Shout Huntington’s Aloud

Some words from Therese,

I once read, “If you have one true friend in your lifetime, you are lucky”. With that said, I have been extraordinarily lucky! When I met John in 1976 and we became a couple, I quickly learned that being with him meant having his three older sisters in my life as well. The four siblings had had a difficult upbringing and were exceptionally close and I was thrilled when they welcomed me into their circle.

Like their brother, Lora, Marcia and Cindy were kind, positive, unselfish individuals and I became closer to them than I was to my own sisters. Through the years, I would count my blessings for the loving relationship the three sisters and I shared, as they became tried and true friends. These brave, gentle souls would inspire and teach me many lessons that would enrich my life.

When the sisters discovered the Marin family secret in 1978, their mother had Huntington’s disease, I struggled with my commitment to John, broke off our engagement and walked away from the four of them. But, after much soul searching, and deciding life was too short to walk away from the man I loved, John and his sisters welcomed me back with loving arms. John and I married in 1980.

Thus began our journey into the uncharted world of living AT RISK for Huntington’s disease. Though we didn’t speak about living in the shadow of Huntington’s, I acknowledged the possible consequences of my decision to marry into a family where four individuals had a 50/50 chance of inheriting the mutated Huntington gene.

In my mind, based on statistics, this inherited neurological disease with horrible odds, translated into the fact that probably two of the four Marin’s would eventually show symptoms of the disease. It was a coin toss that we all tried to ignore.

Through the years, John and I shared many good times with his sisters playing softball, having barbecues and parties, camping, taking vacations together, and just hanging out at Lora’s house in Citrus Heights.

Unfortunately, in 1984, Huntington’s began its attack on the Marin women. Lora was the first to fall prey to HD with severe, deep depression that led her to self-medicate with alcohol, and she was stolen from us at age 41 in 1989. Marcia was diagnosed in 1986 after a terrible car accident that seemed to trigger and exacerbate HD symptoms and she died at age 49 in 1999. Cindy, who we thought was free from the disease, began showing symptoms at age 41 and died at age 54 in 2008. Because of our close relationship, all three sisters lived with John and I at particularly hard times in their lives and I cared for Marcia for many years until I needed to return to fulltime work.
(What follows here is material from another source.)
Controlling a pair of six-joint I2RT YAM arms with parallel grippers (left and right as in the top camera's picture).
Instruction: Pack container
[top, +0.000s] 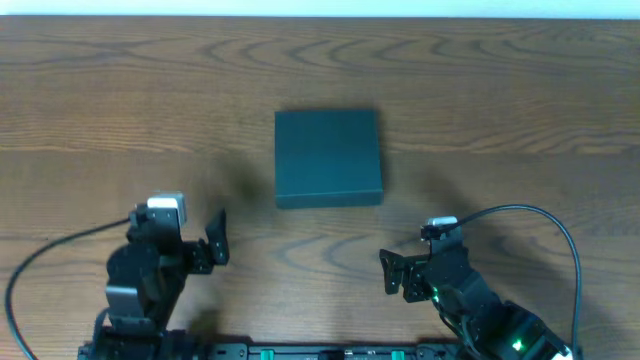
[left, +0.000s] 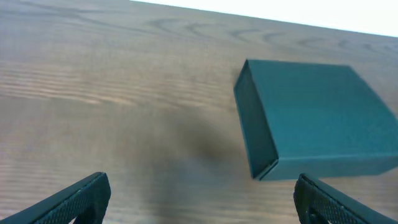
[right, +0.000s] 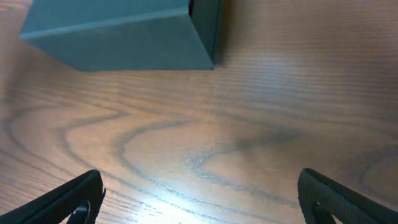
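container (top: 328, 158) lies ahead, between left hand (top: 212, 245) and right hand (top: 392, 272); both spread apart, empty.

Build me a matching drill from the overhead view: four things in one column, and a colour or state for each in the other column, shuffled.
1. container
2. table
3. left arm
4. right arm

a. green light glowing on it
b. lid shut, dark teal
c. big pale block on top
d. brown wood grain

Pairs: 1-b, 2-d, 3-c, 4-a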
John and I miss them terribly and we wish we could have grown old together, celebrating birthdays and the holidays together and sitting on the deck at our cabin in Lake Tahoe sipping wine and watching the sunset. Forty years ago, I took the biggest gamble of my life by keeping these people in mine, and it has made me the person I am today.

I have published a memoir, Watching Their Dance: Three Sisters, a Genetic Disease and Marrying into a Family At Risk for Huntington’s” to accomplish several goals. My hope is that the book will heighten HD/JHD awareness, as it will be promoted around the world.

To learn more about Therese, please see her Author Website: www.theresecrutchermarin.com

HOPE. This is what we have all felt with the news from the Ionic trial. Living with HD as a family member is always having that black cloud just over the horizon, looming angrily to remind us all that time’s winged chariot is zooming along. But now we have light…not a lot, but it’s there. How good is that?

It reminds me of the famous expedition by Apsley Cherry-Garrard (what lovely name, Cherry to his mates) who was on the Antarctic expedition with Scott at the beginning of the 20th century. Off he went with 3 colleagues in the depths of the Antarctic winter – which means total dark 24/7, plus -50 degrees and a howling wind, to go and find out how the Emperor penguins reproduced. Nobody then knew.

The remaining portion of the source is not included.